Providing affordable health insurance – Obamacare (Affordable Care Act) – to all the citizens of United States was one of the boldest moves by President Barack Obama. The Obama government launched the website healthcare.gov on October 1, 2013, and the website was designed to handle 50,000 simultaneous transactions for people to buy healthcare insurance. Approximately seven million people were estimated to buy healthcare insurance in the first year, but the website crashed in the first week as 250,000 people tried to access the system. For the next three weeks, the site continued to have problems, and only 30% of the people could access the website, and less than 2% were able to purchase insurance. The website crash made headlines in the media from October 1 through 17. This was a major disaster for the Obama government and a setback to the Congress and the President on a personal basis.

The President and the White House Chief of Staff Denis McDonough had two options: either fix the website or scrap and rewrite the system. Although the initial estimate for the project was $93.7 million, the system had two years of development time and with a cost of more than $400 million, roughly half in hardware and software. The rough estimate for the number of developers was around 500 at an assumed salary of 200K/year per developer.

On October 17, the White House chief technology officer, Jeff Zients took a full-time initiative to fix the website. He hired a small team of Silicon Valley and the former Obama campaign geeks. The technical lead was Mikey Dickerson, a Google reliability engineer who had previously worked on the Obama election campaign. The other team members were: Jini Kim (former Google), Ryan Panchadsaram, Todd Park, Paul Smith, and Andy Slavvit. On October 25 – in a conference call with the media – Zients announced the plan to fix the website by the end of November.
Mikey Dickerson took charge of the project and created the ground rules.

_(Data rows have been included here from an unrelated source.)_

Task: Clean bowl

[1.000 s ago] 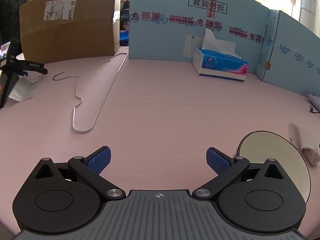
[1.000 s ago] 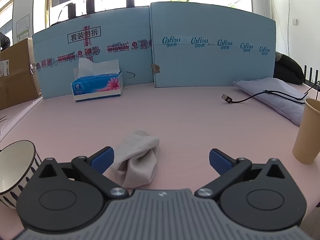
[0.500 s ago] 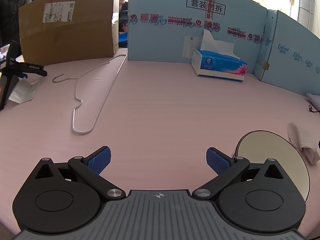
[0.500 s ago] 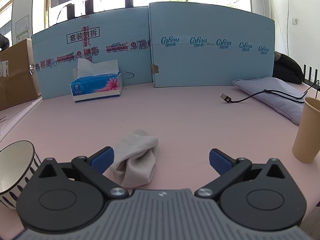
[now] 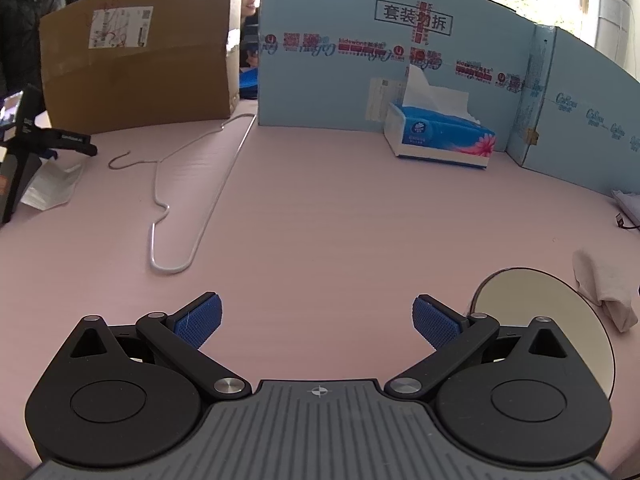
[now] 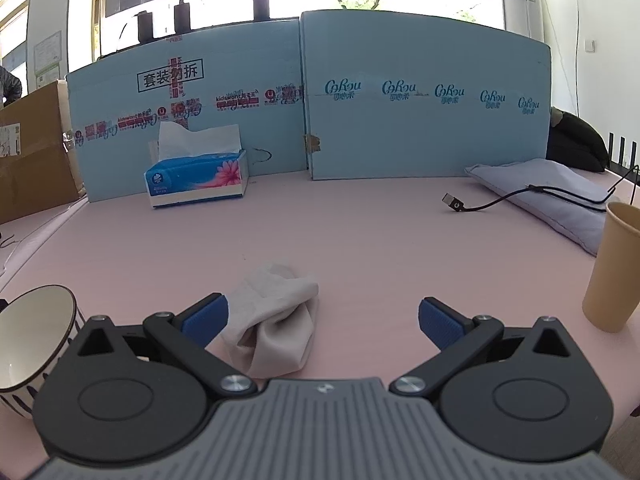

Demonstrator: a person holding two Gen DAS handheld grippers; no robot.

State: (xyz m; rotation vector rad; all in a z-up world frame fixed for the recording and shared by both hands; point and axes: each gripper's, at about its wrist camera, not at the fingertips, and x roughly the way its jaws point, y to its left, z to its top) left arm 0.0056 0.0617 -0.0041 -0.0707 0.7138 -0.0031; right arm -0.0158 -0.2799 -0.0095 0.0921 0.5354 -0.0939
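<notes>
On the pink table (image 6: 360, 240), the bowl (image 6: 36, 332) sits beside the soft, crumpled cloth (image 6: 276, 320), looking rigid, breakable and best gripped by its rim, while both the left gripper (image 5: 316, 316) and right gripper (image 6: 322, 316) gape wide, empty.

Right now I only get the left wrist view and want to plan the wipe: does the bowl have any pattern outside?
Observer: Yes, the right wrist view shows dark stripes on the bowl's outer wall.
Operator: Is the cloth near the right gripper?
Observer: The cloth lies crumpled just ahead of the right gripper, beside its left finger; the jaws are open, not touching it.
Operator: Anything to its right?
Observer: A tan paper cup stands upright there.
</notes>
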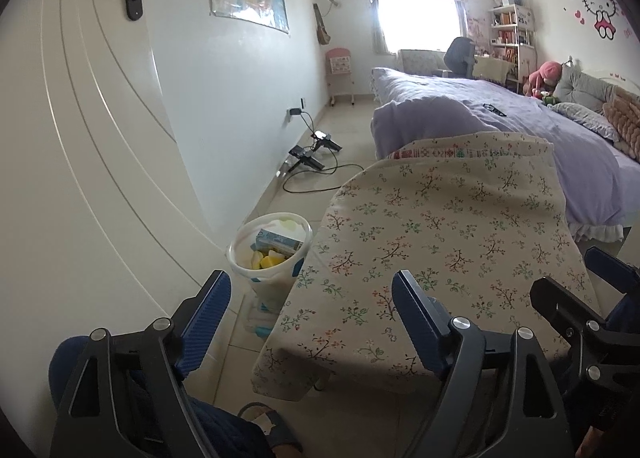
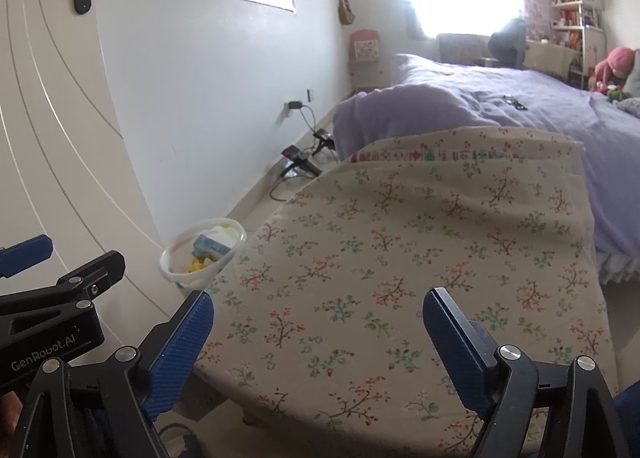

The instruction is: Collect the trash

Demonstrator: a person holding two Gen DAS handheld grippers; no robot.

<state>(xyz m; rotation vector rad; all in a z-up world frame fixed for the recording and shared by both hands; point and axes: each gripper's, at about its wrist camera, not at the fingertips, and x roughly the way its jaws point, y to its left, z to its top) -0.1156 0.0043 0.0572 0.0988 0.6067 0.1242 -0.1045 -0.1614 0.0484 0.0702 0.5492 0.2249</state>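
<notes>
A small white trash bin (image 1: 276, 278) stands on the floor between the white door and a low table draped in floral cloth (image 1: 440, 238). Inside lie a blue-and-white carton (image 1: 278, 240) and yellow scraps (image 1: 268, 260). My left gripper (image 1: 316, 294) hangs open over the table's near left corner, nothing between its blue pads; the bin is just beyond its left finger. In the right wrist view my right gripper (image 2: 320, 318) is open too, above the bare floral cloth (image 2: 400, 238), with the bin (image 2: 170, 262) and its carton (image 2: 210, 244) to the upper left.
A bed with a purple cover (image 1: 520, 118) lies behind the table. Cables and black devices (image 1: 312, 158) lie on the tiled floor along the wall. The white door (image 1: 80, 178) is close on the left. A person's sandalled foot (image 1: 272, 426) is beneath the left gripper.
</notes>
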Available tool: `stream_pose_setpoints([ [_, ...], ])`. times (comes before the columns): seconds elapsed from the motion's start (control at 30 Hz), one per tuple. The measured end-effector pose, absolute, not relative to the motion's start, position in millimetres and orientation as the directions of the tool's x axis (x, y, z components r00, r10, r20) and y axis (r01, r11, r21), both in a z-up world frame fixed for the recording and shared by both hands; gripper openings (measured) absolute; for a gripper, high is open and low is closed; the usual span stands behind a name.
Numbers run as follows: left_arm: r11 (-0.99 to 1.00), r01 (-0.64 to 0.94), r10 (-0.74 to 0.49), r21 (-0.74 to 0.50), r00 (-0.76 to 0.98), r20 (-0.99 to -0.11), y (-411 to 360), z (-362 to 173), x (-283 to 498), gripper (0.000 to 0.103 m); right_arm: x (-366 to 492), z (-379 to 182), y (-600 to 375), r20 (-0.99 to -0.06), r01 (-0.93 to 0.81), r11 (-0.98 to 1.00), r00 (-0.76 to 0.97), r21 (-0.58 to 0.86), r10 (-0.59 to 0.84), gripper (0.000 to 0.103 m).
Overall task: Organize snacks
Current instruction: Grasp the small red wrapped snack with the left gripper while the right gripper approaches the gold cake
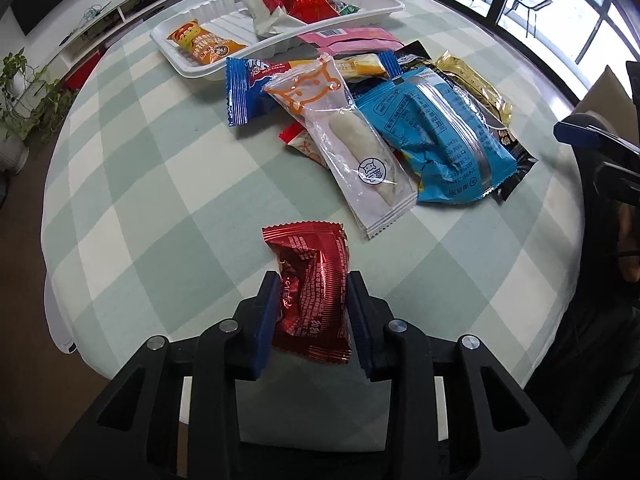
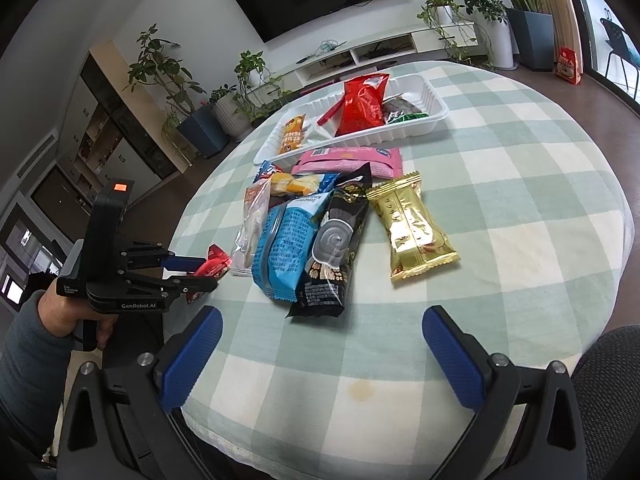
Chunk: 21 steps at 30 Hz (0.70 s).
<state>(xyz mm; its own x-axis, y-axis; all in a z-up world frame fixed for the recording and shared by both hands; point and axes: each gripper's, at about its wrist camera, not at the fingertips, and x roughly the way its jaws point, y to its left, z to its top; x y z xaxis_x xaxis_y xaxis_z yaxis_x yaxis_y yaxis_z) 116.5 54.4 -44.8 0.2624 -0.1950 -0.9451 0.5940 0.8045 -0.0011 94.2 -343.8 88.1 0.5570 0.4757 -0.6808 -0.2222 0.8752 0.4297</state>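
Left gripper (image 1: 312,312) clenched on red snack packet (image 1: 310,292) at near table edge — likely for carrying to white tray (image 1: 188,68). Right gripper (image 2: 320,356) spread, empty — waiting near pile.

small red-and-white packet (image 1: 305,145) – mostly buried under the clear wrapper (image 1: 352,148) – unreadable.
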Motion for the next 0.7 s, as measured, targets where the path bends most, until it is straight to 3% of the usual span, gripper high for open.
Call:
stream_pose_setpoints([
  [0.23,0.821,0.57,-0.215,-0.003,0.304,-0.928,55,-39,107,0.018,102,92,-337,-0.688,-0.241,0.886,0.561,0.397,0.461,0.098],
  [0.57,0.847,0.522,-0.302,-0.099,0.319,-0.898,59,-32,95,0.018,128,92,-330,-0.716,-0.251,0.889,0.528,0.382,0.457,0.077],
  [0.7,0.856,0.491,-0.361,-0.161,0.344,-0.867,63,-24,88,0.018,136,91,-339,-0.738,-0.221,0.911,0.534,0.349,0.413,0.075],
])
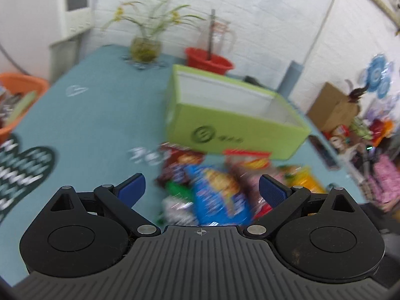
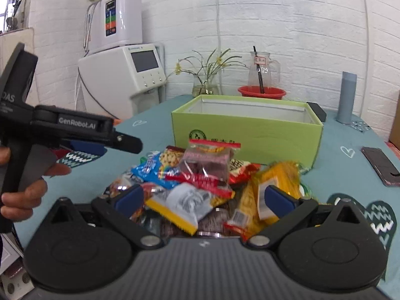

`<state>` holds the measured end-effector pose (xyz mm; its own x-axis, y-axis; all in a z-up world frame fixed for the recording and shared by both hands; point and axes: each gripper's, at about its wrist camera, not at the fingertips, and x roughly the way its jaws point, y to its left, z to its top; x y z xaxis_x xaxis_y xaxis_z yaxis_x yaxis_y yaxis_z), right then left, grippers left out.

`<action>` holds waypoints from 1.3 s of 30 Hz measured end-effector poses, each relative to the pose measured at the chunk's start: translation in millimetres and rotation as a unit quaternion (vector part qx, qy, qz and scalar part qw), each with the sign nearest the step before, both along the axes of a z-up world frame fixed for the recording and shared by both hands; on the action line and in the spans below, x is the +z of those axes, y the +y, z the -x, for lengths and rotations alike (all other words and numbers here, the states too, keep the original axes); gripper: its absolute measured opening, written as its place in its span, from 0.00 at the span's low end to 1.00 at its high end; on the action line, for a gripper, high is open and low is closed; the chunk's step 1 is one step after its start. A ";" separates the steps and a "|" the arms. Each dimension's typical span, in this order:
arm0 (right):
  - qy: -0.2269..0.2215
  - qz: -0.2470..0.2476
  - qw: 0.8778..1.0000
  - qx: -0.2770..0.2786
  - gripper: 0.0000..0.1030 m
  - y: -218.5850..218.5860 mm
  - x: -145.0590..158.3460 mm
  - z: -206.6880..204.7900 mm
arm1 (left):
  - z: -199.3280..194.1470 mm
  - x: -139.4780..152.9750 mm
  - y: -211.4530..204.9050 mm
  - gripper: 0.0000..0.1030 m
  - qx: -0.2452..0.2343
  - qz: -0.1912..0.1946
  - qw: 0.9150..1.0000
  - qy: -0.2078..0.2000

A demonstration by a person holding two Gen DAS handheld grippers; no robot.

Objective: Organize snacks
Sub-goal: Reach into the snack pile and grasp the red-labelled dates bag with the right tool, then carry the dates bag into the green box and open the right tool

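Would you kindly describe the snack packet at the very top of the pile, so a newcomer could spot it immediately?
Start at the lime-green open box on the teal table; the snack pile lies directly in front of it. On top sits the clear packet, see-through with a dark pinkish filling and red bands along its upper and lower edges, unlike the opaque blue and yellow wrappers beside it.

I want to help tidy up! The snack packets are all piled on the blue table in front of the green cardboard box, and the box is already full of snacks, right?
Not quite. The open green cardboard box looks empty: the right wrist view shows only its bare pale inner walls. The rest is right: the colourful snack packets lie heaped on the blue tablecloth in front of it.
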<state>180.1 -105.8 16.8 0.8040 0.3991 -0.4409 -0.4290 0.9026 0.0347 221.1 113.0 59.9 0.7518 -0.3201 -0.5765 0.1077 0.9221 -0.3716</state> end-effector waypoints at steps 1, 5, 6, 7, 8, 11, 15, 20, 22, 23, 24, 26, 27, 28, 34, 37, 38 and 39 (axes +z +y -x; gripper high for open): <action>0.002 0.000 1.000 0.005 0.99 3.0 -0.5 -11.3 | -12.1 3.5 -5.2 0.85 -0.020 0.016 1.000 0.002; 0.030 -0.009 0.999 0.013 0.99 9.1 -9.4 -47.5 | -51.6 3.5 -28.9 0.76 -0.073 0.029 0.996 0.035; 0.034 -0.006 0.999 0.013 0.99 9.4 -11.2 -51.4 | -56.8 1.2 -35.0 0.74 -0.082 0.025 0.995 0.041; 0.035 -0.003 0.999 0.013 0.99 9.7 -12.2 -54.5 | -61.5 -3.2 -40.2 0.72 -0.088 0.021 0.995 0.047; 0.035 -0.003 0.999 0.013 0.99 9.8 -12.6 -57.0 | -64.9 -7.0 -44.0 0.69 -0.095 0.018 0.994 0.052; 0.041 -0.008 0.999 0.020 0.98 12.6 -14.0 -65.3 | -73.4 -18.2 -50.7 0.63 -0.106 0.016 0.992 0.068; 0.044 -0.004 0.999 0.027 0.86 16.1 -21.0 -68.1 | -74.0 -26.3 -52.9 0.54 -0.109 0.006 0.992 0.066; 0.041 -0.006 0.999 0.028 0.60 15.0 -17.2 -66.9 | -69.4 -27.9 -47.4 0.27 -0.118 0.041 0.990 0.062; 0.036 -0.005 0.999 0.026 0.60 14.6 -13.0 -64.6 | -68.2 -23.4 -47.1 0.26 -0.118 0.047 0.990 0.057; 0.032 -0.008 0.999 0.025 0.60 13.2 -10.1 -62.9 | -66.9 -19.2 -46.4 0.25 -0.118 0.054 0.990 0.053; 0.025 -0.011 0.999 0.026 0.60 12.2 -6.2 -61.0 | -65.5 -13.6 -46.2 0.25 -0.119 0.056 0.990 0.046; 0.005 -0.006 1.000 0.026 0.60 12.3 5.0 -57.6 | -65.9 1.5 -46.9 0.25 -0.119 0.058 0.991 0.027; -0.008 -0.003 1.000 0.027 0.60 12.4 11.4 -59.0 | -68.4 9.1 -46.9 0.25 -0.117 0.057 0.991 0.018; -0.017 0.000 0.999 0.029 0.60 13.3 17.1 -62.7 | -72.6 16.5 -47.1 0.25 -0.114 0.053 0.992 0.011; -0.031 0.009 0.998 0.047 0.60 32.5 47.7 -135.0 | -137.2 48.8 -41.4 0.27 -0.078 0.017 0.997 -0.025; 0.002 0.006 0.998 0.057 0.60 45.9 48.2 -185.8 | -179.3 43.8 -32.2 0.26 -0.057 0.000 0.998 -0.013; 0.014 0.008 0.998 0.061 0.60 51.8 45.0 -202.5 | -191.4 40.1 -28.0 0.26 -0.053 -0.001 0.999 -0.005; 0.025 0.010 0.998 0.063 0.60 56.6 40.8 -216.3 | -203.4 33.5 -21.8 0.26 -0.047 0.000 0.999 0.005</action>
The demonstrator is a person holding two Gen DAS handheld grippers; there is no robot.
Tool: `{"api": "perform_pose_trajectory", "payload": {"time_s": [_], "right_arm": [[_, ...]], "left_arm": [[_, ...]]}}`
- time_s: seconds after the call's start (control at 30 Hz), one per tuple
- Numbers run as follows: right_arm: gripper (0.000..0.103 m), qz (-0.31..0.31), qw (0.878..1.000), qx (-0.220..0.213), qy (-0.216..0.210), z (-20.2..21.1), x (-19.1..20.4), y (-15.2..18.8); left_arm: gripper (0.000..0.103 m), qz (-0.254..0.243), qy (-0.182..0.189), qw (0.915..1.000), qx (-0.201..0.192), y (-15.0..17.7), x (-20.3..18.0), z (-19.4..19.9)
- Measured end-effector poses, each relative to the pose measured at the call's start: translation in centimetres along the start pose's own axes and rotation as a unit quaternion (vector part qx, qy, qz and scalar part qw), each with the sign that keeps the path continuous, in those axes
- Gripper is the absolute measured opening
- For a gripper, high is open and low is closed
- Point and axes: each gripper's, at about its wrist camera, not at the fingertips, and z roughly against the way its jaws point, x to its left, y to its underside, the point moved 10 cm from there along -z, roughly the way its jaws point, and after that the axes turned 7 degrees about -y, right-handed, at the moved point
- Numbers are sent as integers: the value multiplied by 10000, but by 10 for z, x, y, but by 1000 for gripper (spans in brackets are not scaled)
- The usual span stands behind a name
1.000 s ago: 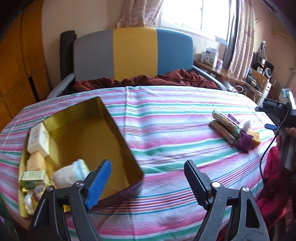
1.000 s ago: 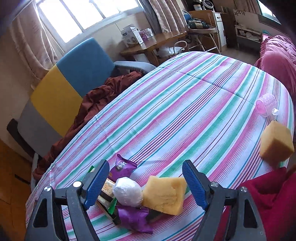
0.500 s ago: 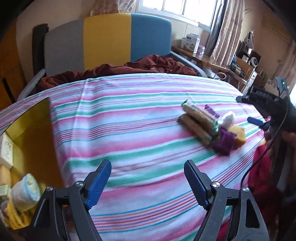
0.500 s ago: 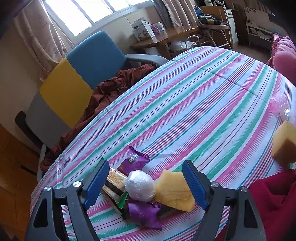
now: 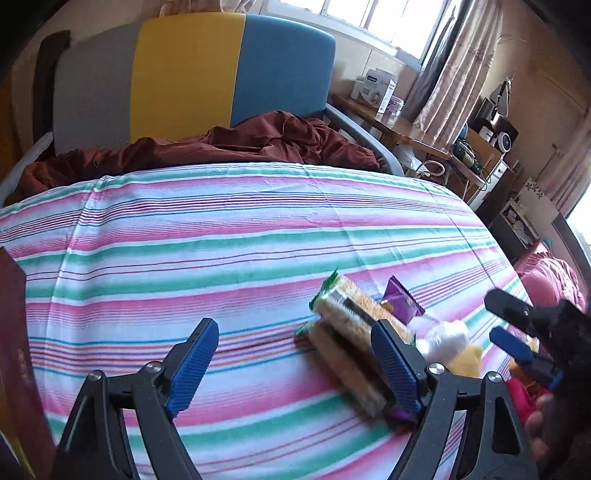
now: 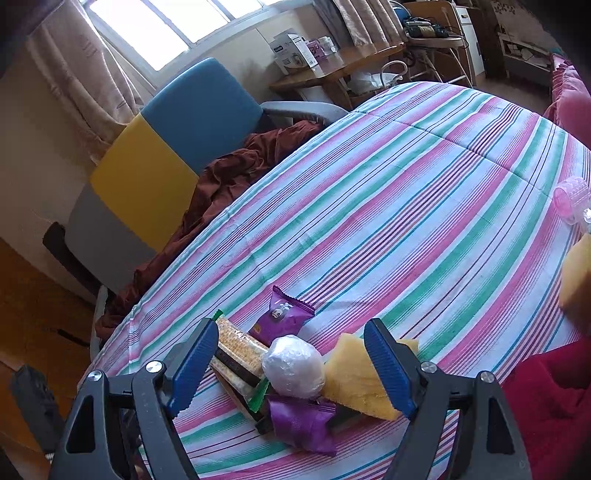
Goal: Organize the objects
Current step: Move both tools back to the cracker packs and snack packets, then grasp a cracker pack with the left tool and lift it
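Right gripper (image 6: 291, 365) is wide open and empty over the white wrapped ball (image 6: 293, 366); centre it before closing. Left gripper (image 5: 295, 362) hangs open, empty.

Bright, curtained bedroom
A grey, yellow and blue headboard (image 5: 192, 74) stands beneath the sunlit window (image 6: 166, 29); a wooden side table (image 6: 332, 70) sits nearby.

A small heap of things lies on the striped cloth: two long cracker packs (image 6: 236, 356) stacked flat at nine o'clock, a purple sachet (image 6: 282, 314) at twelve, a white wrapped ball (image 6: 293, 367) in the middle, a yellow sponge wedge (image 6: 360, 380) at three, another purple sachet (image 6: 303, 422) at six.
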Motion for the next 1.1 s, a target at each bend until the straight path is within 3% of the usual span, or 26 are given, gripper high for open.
{"api": "perform_pose_trajectory", "payload": {"time_s": [0.2, 0.27, 0.3, 0.37, 0.43, 0.6, 0.63, 0.77, 0.93, 1.1], "right_arm": [[83, -136, 9999, 40, -78, -2, -3, 0], [83, -161, 9998, 56, -101, -3, -4, 0], [83, -165, 9998, 70, -91, -4, -4, 0], [83, -153, 9998, 92, -100, -5, -4, 1], [83, -120, 9998, 109, -61, -5, -4, 1], [83, -41, 9998, 171, 60, -9, -4, 3], [83, -38, 9998, 174, 77, -9, -4, 3], [82, -71, 9998, 135, 151, -7, -7, 2], [82, -97, 9996, 89, 255, -5, -10, 1], [82, -141, 9994, 64, 312, -4, -12, 0]], "left_arm": [[85, 35, 264, 9994, 216, -18, -21, -39], [78, 0, 445, 9985, 312, -20, -31, -49], [73, -53, 475, 9980, 401, -18, -35, -53], [37, -49, 635, 9960, 632, -10, -39, -62], [33, 13, 825, 9945, 643, -3, -40, -58], [14, 155, 882, 9947, 502, 9, -15, -30], [3, 196, 861, 9949, 488, 13, -6, -24], [2, 336, 615, 9960, 557, 39, 32, -7], [3, 86, 247, 9974, 674, 72, 54, 1], [20, -362, 247, 9978, 496, 69, 42, 16]]}}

  • There will be two meetings every day for 45 minutes, mornings at 10:00 AM and evenings at 6:30 PM. There will be an open line for 24 hours a day where people can talk about the issues.
  • The meeting agenda is to solve problems and not point fingers. Everyone should be honest about the problems, even if he or she are responsible for creating the problems. In fact, a team member got applauded when he accepted the fact that his code caused an issue the previous day.
  • Only the person who knows accurately about the issue should talk, not the one who has the highest rank. Once you get rid of the management red tape, the developers can concentrate on fixing the issue.
  • Prioritize the issues that can cause problems on the website in the next day or two.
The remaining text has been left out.